## [EXERCISE INSTRUCTIONS]
Using the listing that follows, report how many lines include the word "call", and add no other words.

========

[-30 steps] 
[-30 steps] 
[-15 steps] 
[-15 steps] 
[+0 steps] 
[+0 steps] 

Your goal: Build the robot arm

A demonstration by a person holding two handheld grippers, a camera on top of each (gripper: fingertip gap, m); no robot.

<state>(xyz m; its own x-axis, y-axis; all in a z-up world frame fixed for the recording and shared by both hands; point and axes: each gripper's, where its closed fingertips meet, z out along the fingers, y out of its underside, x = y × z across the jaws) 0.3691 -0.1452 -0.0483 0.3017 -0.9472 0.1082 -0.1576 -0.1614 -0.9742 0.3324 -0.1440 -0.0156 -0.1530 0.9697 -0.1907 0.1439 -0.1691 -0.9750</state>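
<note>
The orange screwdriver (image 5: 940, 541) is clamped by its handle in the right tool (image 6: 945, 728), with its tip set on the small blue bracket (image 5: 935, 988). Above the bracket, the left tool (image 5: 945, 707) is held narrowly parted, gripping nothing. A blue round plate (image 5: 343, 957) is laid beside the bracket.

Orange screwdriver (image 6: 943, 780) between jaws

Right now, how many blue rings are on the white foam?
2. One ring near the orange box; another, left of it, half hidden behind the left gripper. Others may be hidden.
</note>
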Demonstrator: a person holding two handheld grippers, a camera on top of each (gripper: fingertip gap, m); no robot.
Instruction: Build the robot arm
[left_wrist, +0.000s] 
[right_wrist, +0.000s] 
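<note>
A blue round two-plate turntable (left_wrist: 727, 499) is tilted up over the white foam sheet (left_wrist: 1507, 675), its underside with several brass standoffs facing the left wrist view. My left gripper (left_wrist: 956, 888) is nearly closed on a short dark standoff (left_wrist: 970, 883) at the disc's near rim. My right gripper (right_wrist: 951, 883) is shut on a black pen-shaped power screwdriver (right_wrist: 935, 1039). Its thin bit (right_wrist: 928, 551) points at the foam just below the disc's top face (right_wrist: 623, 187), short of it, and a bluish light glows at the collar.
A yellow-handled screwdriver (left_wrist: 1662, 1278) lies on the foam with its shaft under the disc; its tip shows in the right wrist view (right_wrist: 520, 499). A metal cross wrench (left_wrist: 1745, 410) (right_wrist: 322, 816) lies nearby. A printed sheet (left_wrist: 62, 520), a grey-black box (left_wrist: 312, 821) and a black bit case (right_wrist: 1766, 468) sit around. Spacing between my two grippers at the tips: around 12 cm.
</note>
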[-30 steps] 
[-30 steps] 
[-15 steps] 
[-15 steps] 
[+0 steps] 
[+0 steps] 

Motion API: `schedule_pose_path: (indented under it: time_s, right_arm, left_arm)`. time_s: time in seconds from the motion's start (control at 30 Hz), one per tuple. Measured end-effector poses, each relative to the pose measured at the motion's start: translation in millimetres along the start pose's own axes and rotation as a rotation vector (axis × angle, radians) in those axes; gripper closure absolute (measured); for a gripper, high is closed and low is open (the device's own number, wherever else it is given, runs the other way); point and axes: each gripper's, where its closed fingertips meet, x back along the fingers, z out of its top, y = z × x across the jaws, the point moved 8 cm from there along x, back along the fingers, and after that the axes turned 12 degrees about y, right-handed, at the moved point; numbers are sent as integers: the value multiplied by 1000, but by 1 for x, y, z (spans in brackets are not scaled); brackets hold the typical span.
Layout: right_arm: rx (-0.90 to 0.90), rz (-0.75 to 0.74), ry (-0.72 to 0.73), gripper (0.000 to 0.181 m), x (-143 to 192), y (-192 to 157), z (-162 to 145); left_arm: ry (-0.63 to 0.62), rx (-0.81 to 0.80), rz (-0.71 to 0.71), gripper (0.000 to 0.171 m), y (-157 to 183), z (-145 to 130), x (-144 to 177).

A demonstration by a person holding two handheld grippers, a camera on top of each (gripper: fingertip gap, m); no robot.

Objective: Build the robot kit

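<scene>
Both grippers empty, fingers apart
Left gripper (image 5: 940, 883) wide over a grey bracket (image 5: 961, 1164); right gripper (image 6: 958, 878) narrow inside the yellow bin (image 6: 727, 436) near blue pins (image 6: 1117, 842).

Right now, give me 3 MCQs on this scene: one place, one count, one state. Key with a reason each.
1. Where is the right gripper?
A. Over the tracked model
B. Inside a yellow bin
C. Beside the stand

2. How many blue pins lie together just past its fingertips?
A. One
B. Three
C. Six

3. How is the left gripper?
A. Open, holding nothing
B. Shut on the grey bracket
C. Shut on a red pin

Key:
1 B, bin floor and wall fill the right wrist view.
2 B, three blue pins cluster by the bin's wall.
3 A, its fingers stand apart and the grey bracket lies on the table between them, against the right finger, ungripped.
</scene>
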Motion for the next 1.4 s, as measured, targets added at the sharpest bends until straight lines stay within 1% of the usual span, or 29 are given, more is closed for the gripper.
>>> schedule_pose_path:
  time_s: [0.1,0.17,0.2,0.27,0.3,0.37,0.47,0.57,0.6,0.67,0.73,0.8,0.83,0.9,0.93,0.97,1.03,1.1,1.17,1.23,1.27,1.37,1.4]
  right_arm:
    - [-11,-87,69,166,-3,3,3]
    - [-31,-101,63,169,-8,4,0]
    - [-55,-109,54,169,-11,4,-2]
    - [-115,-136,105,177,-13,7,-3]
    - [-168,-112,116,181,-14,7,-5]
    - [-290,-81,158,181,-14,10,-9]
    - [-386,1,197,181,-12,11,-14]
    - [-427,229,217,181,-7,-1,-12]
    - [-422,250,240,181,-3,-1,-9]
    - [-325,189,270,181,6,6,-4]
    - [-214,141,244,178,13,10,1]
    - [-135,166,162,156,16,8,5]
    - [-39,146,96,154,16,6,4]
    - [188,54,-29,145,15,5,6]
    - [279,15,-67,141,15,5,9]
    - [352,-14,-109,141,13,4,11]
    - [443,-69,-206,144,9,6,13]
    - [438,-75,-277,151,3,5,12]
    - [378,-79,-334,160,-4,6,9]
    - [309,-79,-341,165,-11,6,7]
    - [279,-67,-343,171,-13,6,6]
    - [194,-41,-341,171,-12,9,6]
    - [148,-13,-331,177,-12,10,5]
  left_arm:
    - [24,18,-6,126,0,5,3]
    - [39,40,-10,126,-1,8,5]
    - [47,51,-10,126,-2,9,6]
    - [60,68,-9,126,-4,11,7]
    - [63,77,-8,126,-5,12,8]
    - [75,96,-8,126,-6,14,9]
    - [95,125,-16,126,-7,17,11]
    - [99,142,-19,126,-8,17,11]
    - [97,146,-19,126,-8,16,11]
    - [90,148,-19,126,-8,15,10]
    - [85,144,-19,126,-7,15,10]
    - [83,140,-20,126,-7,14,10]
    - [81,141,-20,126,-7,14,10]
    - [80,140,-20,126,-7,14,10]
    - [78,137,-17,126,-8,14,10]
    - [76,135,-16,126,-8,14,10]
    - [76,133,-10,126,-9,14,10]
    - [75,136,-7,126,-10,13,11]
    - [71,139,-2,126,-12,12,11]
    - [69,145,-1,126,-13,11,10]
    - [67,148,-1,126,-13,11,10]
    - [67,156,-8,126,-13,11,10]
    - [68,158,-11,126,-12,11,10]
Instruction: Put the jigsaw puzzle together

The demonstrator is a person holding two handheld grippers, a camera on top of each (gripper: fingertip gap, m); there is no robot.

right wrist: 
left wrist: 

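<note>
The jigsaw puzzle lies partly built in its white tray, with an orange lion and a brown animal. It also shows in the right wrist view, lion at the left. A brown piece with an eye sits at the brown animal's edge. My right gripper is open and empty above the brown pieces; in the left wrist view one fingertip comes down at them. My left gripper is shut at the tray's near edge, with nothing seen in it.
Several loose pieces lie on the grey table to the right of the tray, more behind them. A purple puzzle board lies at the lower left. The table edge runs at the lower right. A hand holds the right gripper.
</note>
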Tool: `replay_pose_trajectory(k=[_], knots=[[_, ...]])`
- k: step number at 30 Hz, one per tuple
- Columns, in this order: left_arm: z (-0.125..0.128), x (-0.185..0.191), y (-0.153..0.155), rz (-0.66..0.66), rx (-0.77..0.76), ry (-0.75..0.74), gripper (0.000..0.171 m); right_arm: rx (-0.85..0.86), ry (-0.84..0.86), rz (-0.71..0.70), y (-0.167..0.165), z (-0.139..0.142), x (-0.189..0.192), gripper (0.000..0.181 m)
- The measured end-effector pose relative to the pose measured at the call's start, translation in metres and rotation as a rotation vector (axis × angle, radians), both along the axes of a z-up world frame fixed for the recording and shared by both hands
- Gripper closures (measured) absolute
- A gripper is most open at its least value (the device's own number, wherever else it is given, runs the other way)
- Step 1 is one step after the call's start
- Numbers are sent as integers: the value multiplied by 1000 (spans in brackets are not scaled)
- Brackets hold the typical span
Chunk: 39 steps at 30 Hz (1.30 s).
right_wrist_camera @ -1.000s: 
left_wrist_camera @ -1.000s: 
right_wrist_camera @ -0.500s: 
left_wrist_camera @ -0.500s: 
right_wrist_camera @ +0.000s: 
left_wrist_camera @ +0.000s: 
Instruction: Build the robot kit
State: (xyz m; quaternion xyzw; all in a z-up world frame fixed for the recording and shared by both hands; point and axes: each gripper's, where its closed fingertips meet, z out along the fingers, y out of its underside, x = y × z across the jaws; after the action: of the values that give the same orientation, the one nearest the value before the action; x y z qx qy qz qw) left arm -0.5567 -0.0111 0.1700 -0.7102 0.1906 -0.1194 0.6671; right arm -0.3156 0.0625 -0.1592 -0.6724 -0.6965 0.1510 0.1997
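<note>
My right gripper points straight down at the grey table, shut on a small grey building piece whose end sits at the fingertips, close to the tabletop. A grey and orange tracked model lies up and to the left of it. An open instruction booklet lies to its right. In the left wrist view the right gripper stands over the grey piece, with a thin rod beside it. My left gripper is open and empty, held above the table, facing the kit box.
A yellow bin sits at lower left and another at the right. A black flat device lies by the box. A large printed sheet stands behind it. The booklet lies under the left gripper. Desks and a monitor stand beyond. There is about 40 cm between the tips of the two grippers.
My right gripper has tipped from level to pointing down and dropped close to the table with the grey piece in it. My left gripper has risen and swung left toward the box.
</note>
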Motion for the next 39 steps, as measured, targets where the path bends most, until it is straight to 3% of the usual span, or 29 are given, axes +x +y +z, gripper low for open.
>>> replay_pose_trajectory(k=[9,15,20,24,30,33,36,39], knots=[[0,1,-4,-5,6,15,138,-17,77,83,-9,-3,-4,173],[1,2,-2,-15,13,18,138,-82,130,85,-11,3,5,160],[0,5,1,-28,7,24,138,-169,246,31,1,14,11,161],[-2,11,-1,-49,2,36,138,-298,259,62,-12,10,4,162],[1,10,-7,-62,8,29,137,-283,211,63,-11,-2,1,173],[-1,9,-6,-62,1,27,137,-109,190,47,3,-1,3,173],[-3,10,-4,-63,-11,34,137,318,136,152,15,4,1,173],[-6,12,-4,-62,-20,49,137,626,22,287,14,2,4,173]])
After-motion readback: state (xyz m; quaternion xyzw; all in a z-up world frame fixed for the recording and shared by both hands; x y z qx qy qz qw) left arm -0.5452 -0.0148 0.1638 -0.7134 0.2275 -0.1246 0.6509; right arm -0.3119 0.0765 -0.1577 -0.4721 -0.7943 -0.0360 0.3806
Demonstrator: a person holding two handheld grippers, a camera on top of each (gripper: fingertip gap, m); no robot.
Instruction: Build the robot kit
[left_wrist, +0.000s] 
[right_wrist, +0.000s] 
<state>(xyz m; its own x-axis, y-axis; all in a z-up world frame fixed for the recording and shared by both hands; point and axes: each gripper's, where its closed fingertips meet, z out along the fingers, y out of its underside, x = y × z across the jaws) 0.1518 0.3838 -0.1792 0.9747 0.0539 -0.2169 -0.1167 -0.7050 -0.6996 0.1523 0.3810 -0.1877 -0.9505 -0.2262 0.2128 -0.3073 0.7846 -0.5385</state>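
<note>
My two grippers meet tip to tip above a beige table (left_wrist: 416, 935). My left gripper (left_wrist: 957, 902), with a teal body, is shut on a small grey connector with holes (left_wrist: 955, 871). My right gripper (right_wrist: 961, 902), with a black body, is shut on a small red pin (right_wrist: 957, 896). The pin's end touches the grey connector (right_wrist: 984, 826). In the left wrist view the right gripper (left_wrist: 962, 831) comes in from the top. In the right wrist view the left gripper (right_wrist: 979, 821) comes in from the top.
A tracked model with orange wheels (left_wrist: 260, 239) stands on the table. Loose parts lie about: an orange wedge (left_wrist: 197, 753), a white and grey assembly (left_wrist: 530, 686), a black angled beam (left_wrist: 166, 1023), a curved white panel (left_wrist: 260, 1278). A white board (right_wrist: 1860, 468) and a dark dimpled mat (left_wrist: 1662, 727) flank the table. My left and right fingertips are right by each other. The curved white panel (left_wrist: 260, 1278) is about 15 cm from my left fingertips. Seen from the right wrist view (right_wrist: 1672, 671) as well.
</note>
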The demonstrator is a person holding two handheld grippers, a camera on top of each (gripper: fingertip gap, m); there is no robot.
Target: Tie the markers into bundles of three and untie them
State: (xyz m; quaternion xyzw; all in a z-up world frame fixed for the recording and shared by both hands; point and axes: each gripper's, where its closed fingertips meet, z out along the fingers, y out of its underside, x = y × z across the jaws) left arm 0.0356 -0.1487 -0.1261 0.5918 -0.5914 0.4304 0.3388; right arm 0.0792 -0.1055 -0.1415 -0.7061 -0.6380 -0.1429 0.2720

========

## [RESPONSE]
2